_Exercise_: Word for word, repeat the data; no picture should appear in the result.

_Supplied material_:
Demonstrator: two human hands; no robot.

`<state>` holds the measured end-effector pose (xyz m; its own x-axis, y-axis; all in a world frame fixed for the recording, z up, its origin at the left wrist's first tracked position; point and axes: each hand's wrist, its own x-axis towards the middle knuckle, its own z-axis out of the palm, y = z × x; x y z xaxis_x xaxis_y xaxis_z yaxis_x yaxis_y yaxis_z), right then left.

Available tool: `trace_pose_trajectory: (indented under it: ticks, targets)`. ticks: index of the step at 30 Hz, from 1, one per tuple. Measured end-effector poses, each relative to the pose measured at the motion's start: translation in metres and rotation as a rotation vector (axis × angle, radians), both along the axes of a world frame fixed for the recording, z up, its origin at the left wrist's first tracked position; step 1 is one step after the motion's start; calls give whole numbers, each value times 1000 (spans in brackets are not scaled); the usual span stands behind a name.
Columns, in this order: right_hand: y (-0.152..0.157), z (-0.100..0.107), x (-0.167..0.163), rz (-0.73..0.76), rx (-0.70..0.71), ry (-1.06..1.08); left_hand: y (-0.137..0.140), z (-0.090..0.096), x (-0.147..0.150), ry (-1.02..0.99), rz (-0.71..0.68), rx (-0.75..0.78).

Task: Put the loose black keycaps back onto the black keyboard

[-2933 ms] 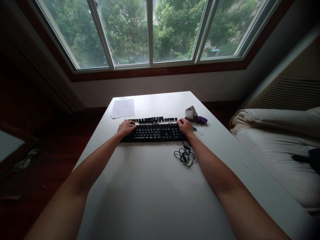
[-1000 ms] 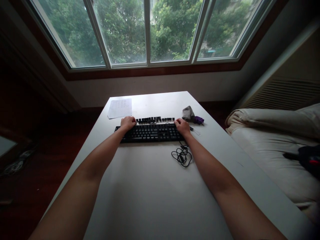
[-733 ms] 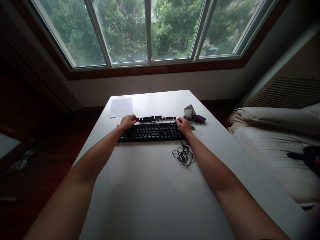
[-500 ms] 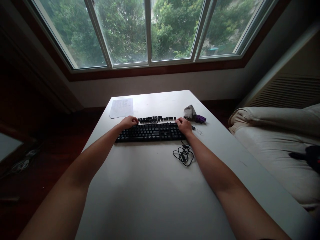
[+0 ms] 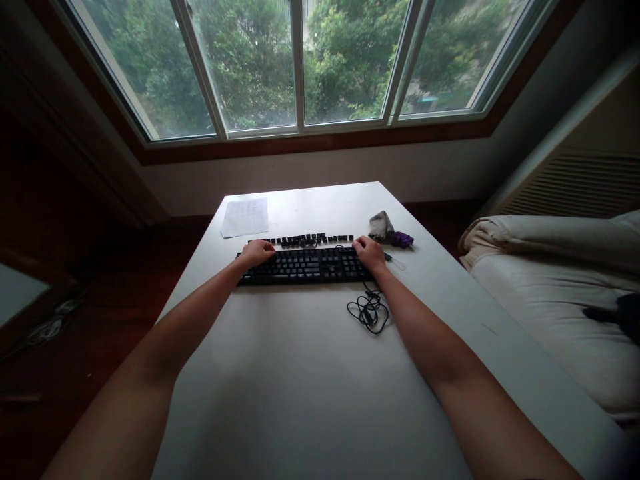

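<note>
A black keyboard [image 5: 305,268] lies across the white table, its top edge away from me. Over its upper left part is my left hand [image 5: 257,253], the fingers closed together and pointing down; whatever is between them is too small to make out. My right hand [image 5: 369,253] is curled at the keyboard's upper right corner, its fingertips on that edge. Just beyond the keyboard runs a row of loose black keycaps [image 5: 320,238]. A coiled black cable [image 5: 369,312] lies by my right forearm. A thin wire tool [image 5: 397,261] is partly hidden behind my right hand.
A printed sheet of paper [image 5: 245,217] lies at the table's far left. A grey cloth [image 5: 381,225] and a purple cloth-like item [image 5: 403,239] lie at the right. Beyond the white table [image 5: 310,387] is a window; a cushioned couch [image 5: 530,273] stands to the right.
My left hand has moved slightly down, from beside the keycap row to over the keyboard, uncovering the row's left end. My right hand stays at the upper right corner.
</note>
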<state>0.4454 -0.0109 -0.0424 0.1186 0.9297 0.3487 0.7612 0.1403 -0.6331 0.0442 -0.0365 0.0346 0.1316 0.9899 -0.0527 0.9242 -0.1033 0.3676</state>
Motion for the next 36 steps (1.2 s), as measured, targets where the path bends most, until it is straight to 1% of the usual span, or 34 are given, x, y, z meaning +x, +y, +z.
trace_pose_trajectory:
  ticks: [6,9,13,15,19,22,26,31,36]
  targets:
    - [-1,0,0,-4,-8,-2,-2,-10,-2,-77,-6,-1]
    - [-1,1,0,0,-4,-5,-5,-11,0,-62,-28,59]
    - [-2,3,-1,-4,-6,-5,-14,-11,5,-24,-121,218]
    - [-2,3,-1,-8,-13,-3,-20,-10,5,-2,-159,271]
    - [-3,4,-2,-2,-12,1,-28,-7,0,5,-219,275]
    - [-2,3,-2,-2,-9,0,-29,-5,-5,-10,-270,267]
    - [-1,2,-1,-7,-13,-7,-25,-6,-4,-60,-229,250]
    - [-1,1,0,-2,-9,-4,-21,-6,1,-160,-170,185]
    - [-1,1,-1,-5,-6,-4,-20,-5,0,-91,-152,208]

_Written reply_:
Demonstrator: two human hands; no robot.

`<state>` holds the measured end-effector pose (xyz m; its own x-axis, y-axis; all in a world frame fixed for the recording, z up, its origin at the left wrist's first tracked position; point and axes: each hand's wrist, its own x-axis towards the middle knuckle, its own z-axis out of the palm, y = z × x; x y z xaxis_x xaxis_y xaxis_z yaxis_x yaxis_y yaxis_z), right then left.

Available tool: `trace_pose_trajectory: (indented under it: ticks, targets)`. ticks: index of the step at 30 Hz, from 1, one per tuple. Measured end-effector poses, each relative to the pose measured at the motion's start: translation in metres and rotation as a rotation vector (axis × angle, radians), both along the axes of a world frame fixed for the recording, z up, its origin at the left wrist's first tracked position; step 1 is one step after the motion's start; calls give whole numbers, each value times 1000 (spans in brackets are not scaled); the usual span stands behind a name.
Columns, in this order: right_hand: y (-0.152..0.157), z (-0.100..0.107), x (-0.167..0.163), rz (-0.73..0.76), rx (-0.70..0.71), ry (-1.06..1.08); left_hand: y (-0.137..0.140), z (-0.090..0.096), x (-0.147..0.150), ry (-1.02..0.99), rz (-0.71..0.68), rx (-0.75..0.78).

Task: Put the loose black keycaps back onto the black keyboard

[-2933 ms] 
[-1000 ms] 
[-733 ms] 
[-500 ms] 
[+0 ms] 

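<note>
A black keyboard [image 5: 305,268] lies across the white table, its top edge away from me. Over its upper left part is my left hand [image 5: 257,253], the fingers closed together and pointing down; whatever is between them is too small to make out. My right hand [image 5: 369,253] is curled at the keyboard's upper right corner, its fingertips on that edge. Just beyond the keyboard runs a row of loose black keycaps [image 5: 320,238]. A coiled black cable [image 5: 369,312] lies by my right forearm. A thin wire tool [image 5: 397,261] is partly hidden behind my right hand.
A printed sheet of paper [image 5: 245,217] lies at the table's far left. A grey cloth [image 5: 381,225] and a purple cloth-like item [image 5: 403,239] lie at the right. Beyond the white table [image 5: 310,387] is a window; a cushioned couch [image 5: 530,273] stands to the right.
My left hand has moved slightly down, from beside the keycap row to over the keyboard, uncovering the row's left end. My right hand stays at the upper right corner.
</note>
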<state>0.4454 -0.0109 -0.0424 0.1186 0.9297 0.3487 0.7612 0.1403 -0.6331 0.0442 -0.0365 0.0346 0.1316 0.9899 -0.0527 0.9242 -0.1033 0.3676</state>
Motion for the next 36 steps (1.2 s), as measured, targets where the path bends most, until it is straight to 1% of the usual span, or 34 are given, x, y, z meaning +x, +y, +z.
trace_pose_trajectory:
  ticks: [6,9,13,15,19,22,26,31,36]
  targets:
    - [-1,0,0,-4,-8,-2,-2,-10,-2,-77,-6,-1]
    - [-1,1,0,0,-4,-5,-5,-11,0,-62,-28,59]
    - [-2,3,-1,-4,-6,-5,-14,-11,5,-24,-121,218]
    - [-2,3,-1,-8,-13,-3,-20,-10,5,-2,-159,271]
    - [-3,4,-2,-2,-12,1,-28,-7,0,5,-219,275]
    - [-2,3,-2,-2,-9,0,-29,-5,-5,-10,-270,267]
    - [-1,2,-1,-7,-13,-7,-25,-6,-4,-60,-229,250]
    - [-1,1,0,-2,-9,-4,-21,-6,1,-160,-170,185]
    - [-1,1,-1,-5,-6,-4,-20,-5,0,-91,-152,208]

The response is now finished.